Designing AWS VPC Networks: Subnets, Routing, and Security Layers
SAA-C03 Series — Week 3

When the Network Is the Problem
It was 2:14 AM when the on-call alert fired. A deployment had just finished, and suddenly nothing in the application tier could reach the internet. No package updates, no third-party API calls, nothing. The EC2 instances were running. The application logs were clean up to the exact minute the deployment completed.
The culprit turned out to be one line in a CloudFormation template: a route table update that removed the 0.0.0.0/0 route pointing at the NAT gateway. The private subnets lost all outbound internet access in seconds. Rollback fixed it in five minutes, but the incident review took two hours.
That story captures something important. In AWS, the network is not a detail you sort out after the application is working. Routing, subnets, and security group rules are foundational decisions. Get them wrong and it does not matter how well your application is written.
TL;DR: Plan non-overlapping CIDR ranges, separate public and private subnets across AZs, use an internet gateway for inbound traffic, NAT for outbound-only, VPC endpoints to keep AWS-to-AWS traffic on a private path, and layer security groups with NACLs to control every route through your network.
What a VPC Actually Is
A Virtual Private Cloud (VPC) is a logically isolated network you control inside an AWS Region. You define the IP address ranges, carve them into subnets, decide what traffic can flow in or out, and choose how resources connect to the internet or to your on-premises systems.
Every AWS account gets a default VPC in each Region. It works out of the box, which is useful for experiments. For real workloads, you almost always create a custom VPC so you control every aspect of the network.
From Week 1, you know that Regions contain Availability Zones (AZs). VPCs map directly to that structure. A VPC lives in one Region, and each subnet you create inside it belongs to exactly one AZ. This matters a lot for high availability, as you will see shortly.
As an architect, the things you control inside a VPC are:
The overall IP address range (the CIDR block, explained below)

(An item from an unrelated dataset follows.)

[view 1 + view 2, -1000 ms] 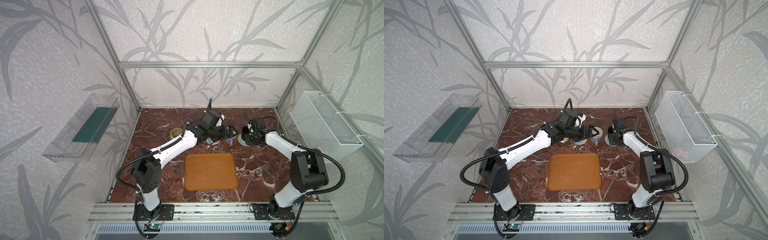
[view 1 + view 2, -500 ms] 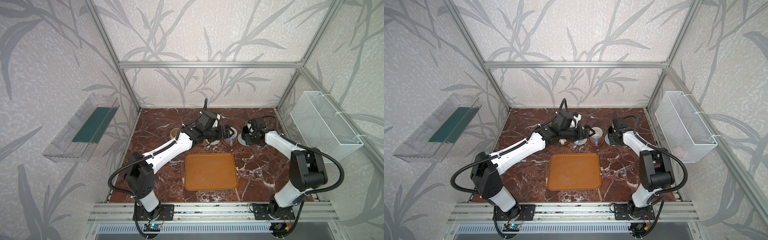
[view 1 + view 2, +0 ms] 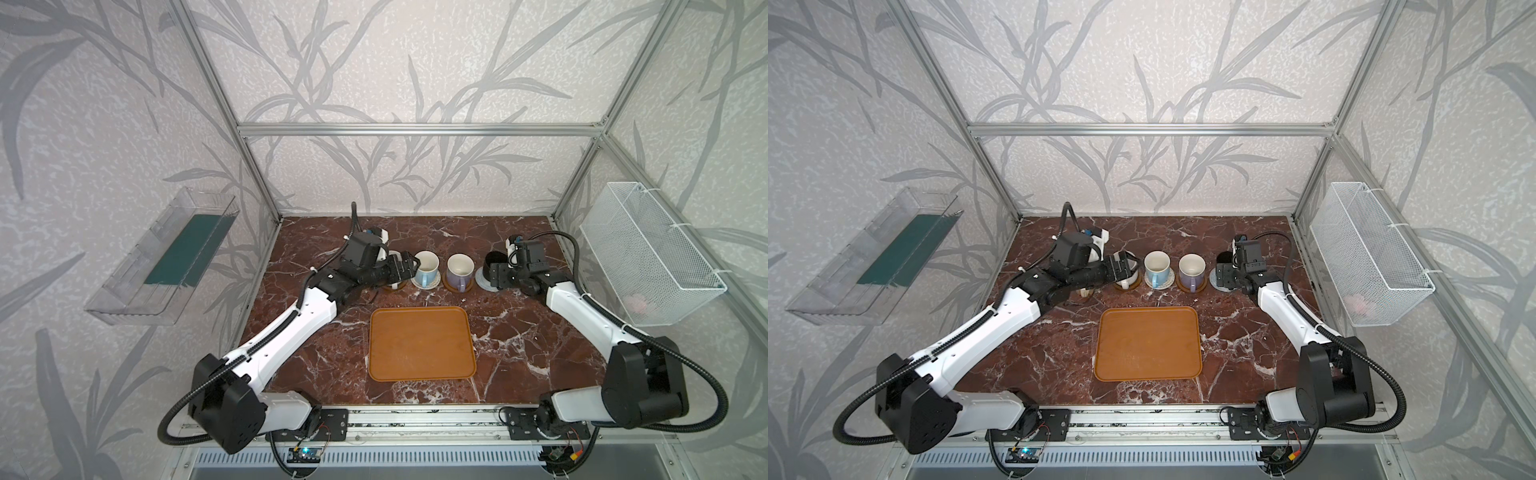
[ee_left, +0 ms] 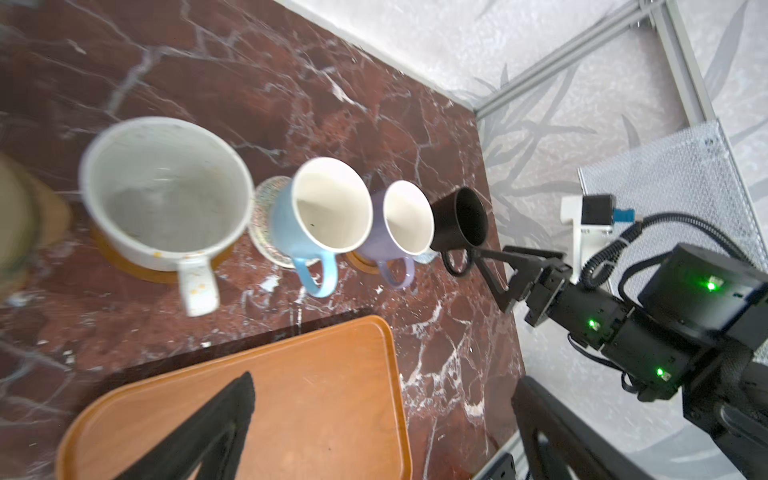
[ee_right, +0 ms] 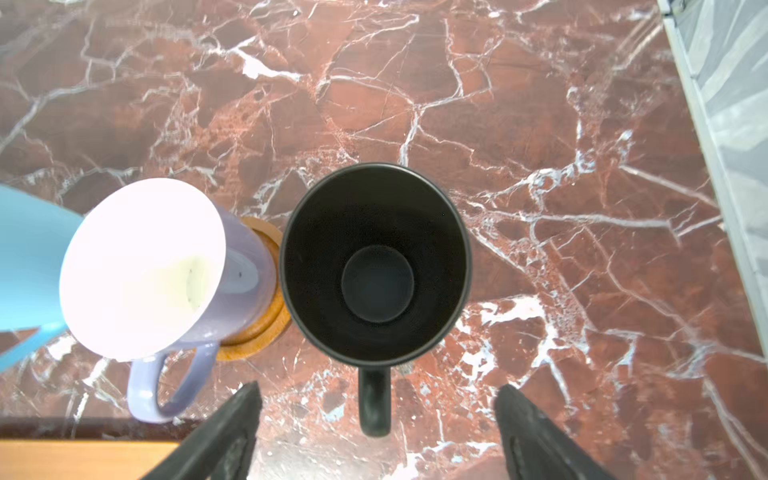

Subnets, each mapped to a specific AZ
Route tables that tell traffic where to go
An internet gateway for inbound and outbound internet access
NAT gateways for outbound-only internet access from private subnets
VPC endpoints that keep traffic to AWS services on the private AWS network
Security groups and network ACLs as your two layers of network security
Planning IP Ranges
Every VPC needs a CIDR (Classless Inter-Domain Routing) block. This is the total IP address space for the network, written as something like 10.0.0.0/16. A /16 gives you 65,536 addresses. You then divide that space into smaller subnet CIDRs, like /24 (256 addresses each).
A few practical rules:
Choose a range that will not overlap with anything you might need to connect to.
If your company's on-premises network uses 10.0.0.0/8 and your VPC also uses 10.0.0.0/16, you will have an overlap problem the moment you try to set up a VPN or Direct Connect. Many organisations use 10.x.0.0/16 ranges for VPCs, with careful coordination between teams.
Leave room to grow.
You cannot change a VPC's primary CIDR block once it is created. You can add secondary CIDR blocks later, but it is cleaner to start with enough space. A /16 per VPC is a common starting point.
Plan subnet sizing around what you expect to run.
A /24 subnet gives you 251 usable IPs (AWS reserves five addresses per subnet). That is fine for most tiers. Very large deployments sometimes use /22 or /21 subnets.
Public vs Private Subnets
The terms "public" and "private" describe whether a subnet's resources can be directly reached from the internet. There is no built-in AWS toggle. What makes a subnet public is that its route table has a route pointing 0.0.0.0/0 at an internet gateway (IGW). A private subnet's route table does not have that route.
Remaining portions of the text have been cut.